Renowned for its dark, almost gothic interiors, Malmaison has undergone a transformation to bring it in line with current trends. Sarah Foster finds out more

A DRAMATIC change has occurred at Malmaison, the well-known hotel on Newcastle’s Quayside. Known for its dimness and dark, moody colour scheme, it has suddenly let in the light. It marks a complete shift in atmosphere and signals the dawn of a new era at the long-established venue.

Following a similar makeover at the London hotel, Newcastle’s Malmaison – one of 13 UK branches of the chain – has undergone an overhaul costing just short of £1.2m. Walls have been ripped out and the bar and restaurant swapped over, but the most striking change by far is the move from film noir to what seems, by comparison, like Technicolor, complete with comic strip images.

Going in through the main entrance, there are few signs of the transformation, with dark purple sofas and the same subdued lighting, and it is only as you climb the stairs to Chez Mal, the new bar and brasserie, that it becomes obvious. An arresting display comprising 14,000 giant black sequins and a fluorescent sign heralds your arrival and the bar and brasserie, divided into two distinct areas, are open and relaxed, with the choice of booths, bar stools or tables.

Having changed places with the bar, the brasserie occupies the prime window slot, looking directly out onto the Millennium Bridge. It is a light, bright space, with chandeliers giving an air of sophistication but contemporary artwork – including portraits of Napoleon and Josephine Bonaparte covered in spots – dispelling any notion of over-formality.

The pictures reflect the inspiration behind the hotel – Chateau de Malmaison, just outside Paris, where Napoleon and Josephine once lived. Encompassing almost 150 acres and boasting exotic beasts like kangaroos and emus, the estate was Josephine’s pride and joy, yet she was unfaithful, perhaps giving truth to the name suggesting “house of ill-repute”.

It is this sense of mischief mixed with the notion of French grandeur that the hotel strives to embody. “The element of being a bit naughty is what it’s all about – that’s why we have the nice portraits that we’ve put spots on,” says general manager Vince Garrington. “We’re 18 years old this year so this is the new generation of Mal. It was ahead of its time – it was edgy – and, I suppose, over time, things catch up. At night, we still dim the lights so we’ve still got that Mal mood but it’s the Mal mood of now, as opposed to 18 years ago. Hopefully, we will satisfy those people who were coming here in their 20s but also reach out to new customers in their 20s.”

For Vince, the three components of the bar, brasserie and accommodation make Malmaison stand out from the competition. While the rooms have had a £600,000 makeover, the non-residential side of the business is the main area of focus. New menus have been created for both the bar and brasserie, with an emphasis on good quality, unfussy food, and the bar specialises in cocktails and champagne to give an aspirational feel.
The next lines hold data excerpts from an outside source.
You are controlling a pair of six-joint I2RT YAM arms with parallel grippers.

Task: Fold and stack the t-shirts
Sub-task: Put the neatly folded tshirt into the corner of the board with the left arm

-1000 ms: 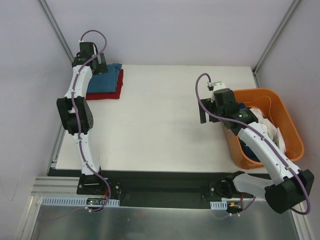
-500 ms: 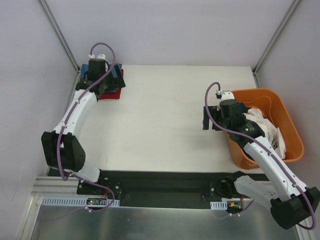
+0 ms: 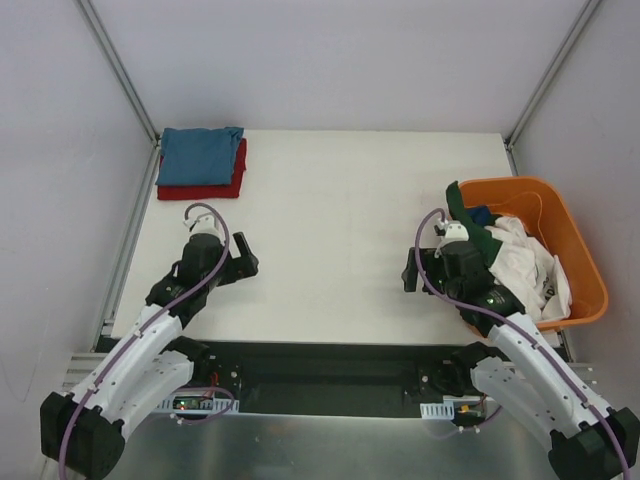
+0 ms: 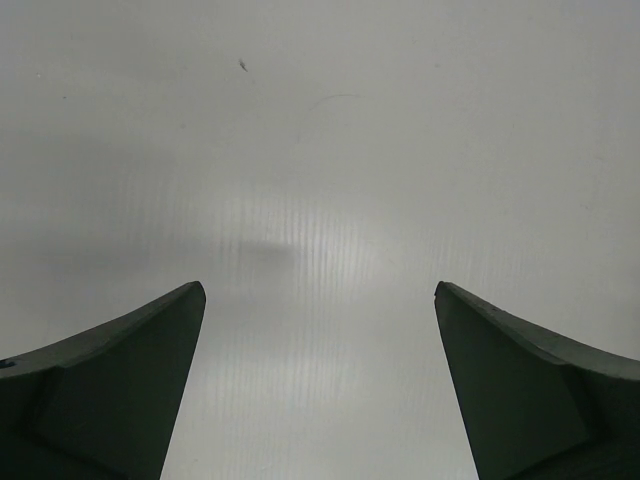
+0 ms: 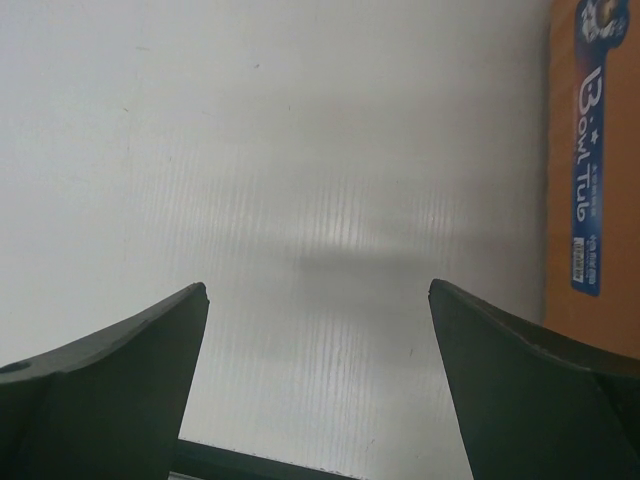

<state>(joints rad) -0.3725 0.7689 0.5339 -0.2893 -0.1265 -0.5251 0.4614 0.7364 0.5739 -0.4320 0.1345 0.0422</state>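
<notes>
The white tabletop (image 3: 320, 210) carries a folded red t-shirt (image 3: 205, 190) far left and an orange basket (image 3: 525, 186) at right.

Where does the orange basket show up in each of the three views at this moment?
Top external: the orange basket sits at the right edge of the table, beside the right arm.
Left wrist: not in it.
Right wrist: its orange wall, bearing a blue label, runs down the right edge.
Shared landmark: the white table, which fills both wrist views.
</notes>
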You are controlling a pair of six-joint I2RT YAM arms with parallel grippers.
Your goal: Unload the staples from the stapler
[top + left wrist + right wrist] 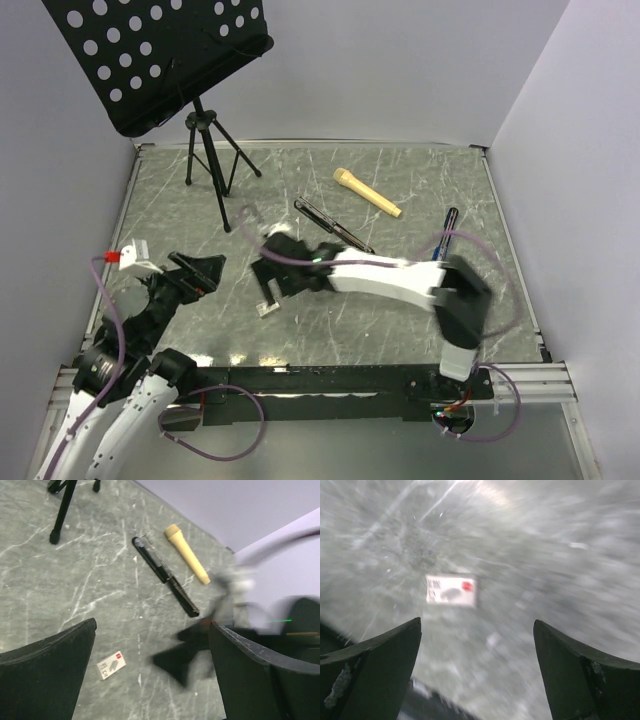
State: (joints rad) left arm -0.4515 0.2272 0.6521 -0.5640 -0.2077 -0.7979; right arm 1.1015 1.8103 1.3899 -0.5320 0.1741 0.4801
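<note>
Right gripper (476,630) is spread wide, both dark fingers far apart and nothing between them, hovering over the near middle of the table (420,330). Its wrist view is smeared, but the gap is plain. Left gripper (152,625) is the same story: jaws wide, empty, hanging over the near left of the grey marbled top. Biggest thing out there is the music stand (160,55), far left, with a black perforated desk on a tripod whose feet are planted on the table. Now the stapler (333,224): slim, black, folded out flat into one long line, lying on a diagonal at the far middle, well apart from both grippers and touched by neither. Just beyond it is a cream cylinder (367,192), close but not touching. Over on the right, a thin dark pen (447,228) lies partly under the right arm's purple cable. Smallest of all is a little white card (451,590) flat on the table, right under the right gripper. It carries a red mark at one end, a grey patch in the middle and some dark print beside it. The print is too blurred and small to read in any view, and what the grey patch is, I cannot tell.
</note>
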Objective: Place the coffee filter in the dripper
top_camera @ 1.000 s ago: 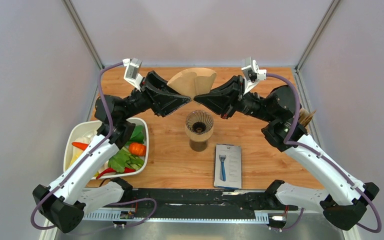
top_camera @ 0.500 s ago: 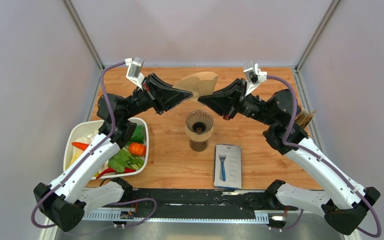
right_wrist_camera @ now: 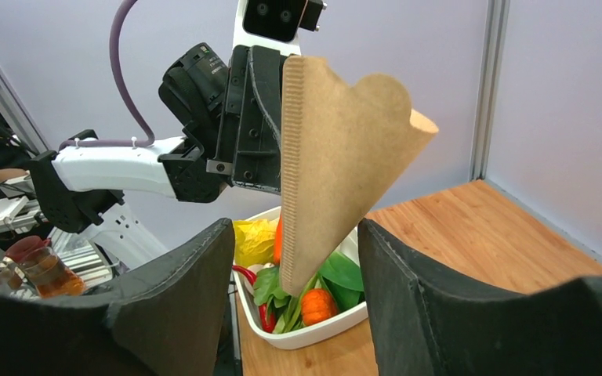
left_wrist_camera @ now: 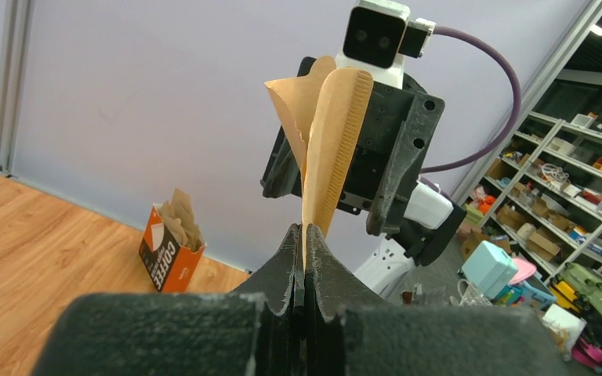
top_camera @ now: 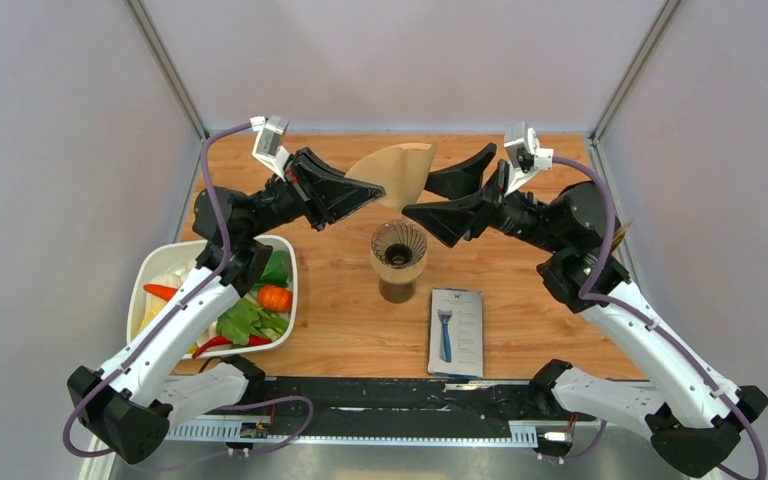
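Your filter (top_camera: 397,172) is thin tan paper, a cone with a crimped, ribbed seam. It hangs in the air over the far middle of the tabletop, just beyond the dripper (top_camera: 398,250), a ribbed, translucent brownish funnel on a brown base. The left gripper (top_camera: 372,192) is clamped on the filter's pointed tip, arm reaching rightward. The right gripper (top_camera: 420,198) faces it, fingers spread wide either side of the cone. An orange box (left_wrist_camera: 168,252) at the right edge reads "COFFEE".

The table (top_camera: 340,330) is lit brightly and evenly, apparently from overhead, and only faint, soft shadows are cast. In the left wrist view the distant shelves (left_wrist_camera: 580,157) are rendered slightly soft.
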You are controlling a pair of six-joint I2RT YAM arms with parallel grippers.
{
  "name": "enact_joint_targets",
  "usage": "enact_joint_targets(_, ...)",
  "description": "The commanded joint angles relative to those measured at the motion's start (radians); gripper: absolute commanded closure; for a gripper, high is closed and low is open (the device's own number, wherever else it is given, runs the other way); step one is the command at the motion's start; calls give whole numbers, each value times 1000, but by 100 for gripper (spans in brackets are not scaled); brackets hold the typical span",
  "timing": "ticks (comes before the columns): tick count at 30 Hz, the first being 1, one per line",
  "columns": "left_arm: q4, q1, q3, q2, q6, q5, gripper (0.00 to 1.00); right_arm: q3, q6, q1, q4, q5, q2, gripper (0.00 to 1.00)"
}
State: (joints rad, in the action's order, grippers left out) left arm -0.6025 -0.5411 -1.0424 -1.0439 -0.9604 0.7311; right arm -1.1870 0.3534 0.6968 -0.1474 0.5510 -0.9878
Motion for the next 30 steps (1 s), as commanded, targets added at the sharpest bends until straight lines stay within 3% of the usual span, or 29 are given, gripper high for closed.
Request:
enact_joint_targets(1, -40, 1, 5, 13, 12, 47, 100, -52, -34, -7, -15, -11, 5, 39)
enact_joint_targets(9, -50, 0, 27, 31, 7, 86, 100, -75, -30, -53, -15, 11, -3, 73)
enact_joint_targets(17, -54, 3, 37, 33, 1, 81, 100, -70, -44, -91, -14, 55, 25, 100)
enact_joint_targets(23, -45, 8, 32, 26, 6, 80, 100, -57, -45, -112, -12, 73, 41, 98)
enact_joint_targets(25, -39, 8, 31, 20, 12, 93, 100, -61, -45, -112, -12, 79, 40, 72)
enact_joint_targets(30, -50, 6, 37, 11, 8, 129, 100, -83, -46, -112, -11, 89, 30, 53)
Having worked in the region over the past 20 years on and off, Vince, whose previous employers include the Crowne Plaza chain, has noticed a change in customers’ demands.

“Newcastle is a very exciting marketplace,” he says. “As a market, it’s becoming more sophisticated. I’ve noticed that after being away for eight years. It’s maturing and expectations are higher. People know how a cocktail should be made and how it should taste. We’ve got to make sure that we’re delivering the best and moving that market forward.”

It’s hoped that people will see Malmaison not so much as a hotel, but as a pub or restaurant of choice. To this end, live music has been introduced on Thursday, Friday and Saturday nights – aimed at creating a buzz while not being overly intrusive. In addition to normal lunchtimes and evenings, there is the option of Sunday brunch at the brasserie, and the bar dishes can serve as tapas. The idea is to provide flexibility, from a casual drink after work to formal dining.

“The way it’s been designed makes it a very flexible animal, so one weekend you can come in for drinks and to hear the DJ, and the next you might come and have a meal in the brasserie,” says Vince. “We want people to come in and feel like they’re being looked after.”

In terms of style, the hotel has gone for clean and modern, with touches like lightbulbs hanging from coloured wires and dogtooth-patterned carpets throughout. It’s a look that’s almost masculine – particularly in the rooms, where soft furnishings have given way to monochrome colours and functional desks. Sales manager Beth Gatherar says this is deliberate. “People say it’s quite manly but it’s meant to be neutral and constant throughout the group,” she explains. “We have 122 rooms, including 14 suites, so we’re too big a hotel to be exclusively boutique.”

Having recently returned from maternity leave, Beth feels like she has started again in a whole new hotel. For her, the makeover speaks for itself. “Considering we’re a hotel, at the end of the day, it’s a pretty cool bar and brasserie,” she says. “That’s what we want – for people not to think they’re in a hotel.”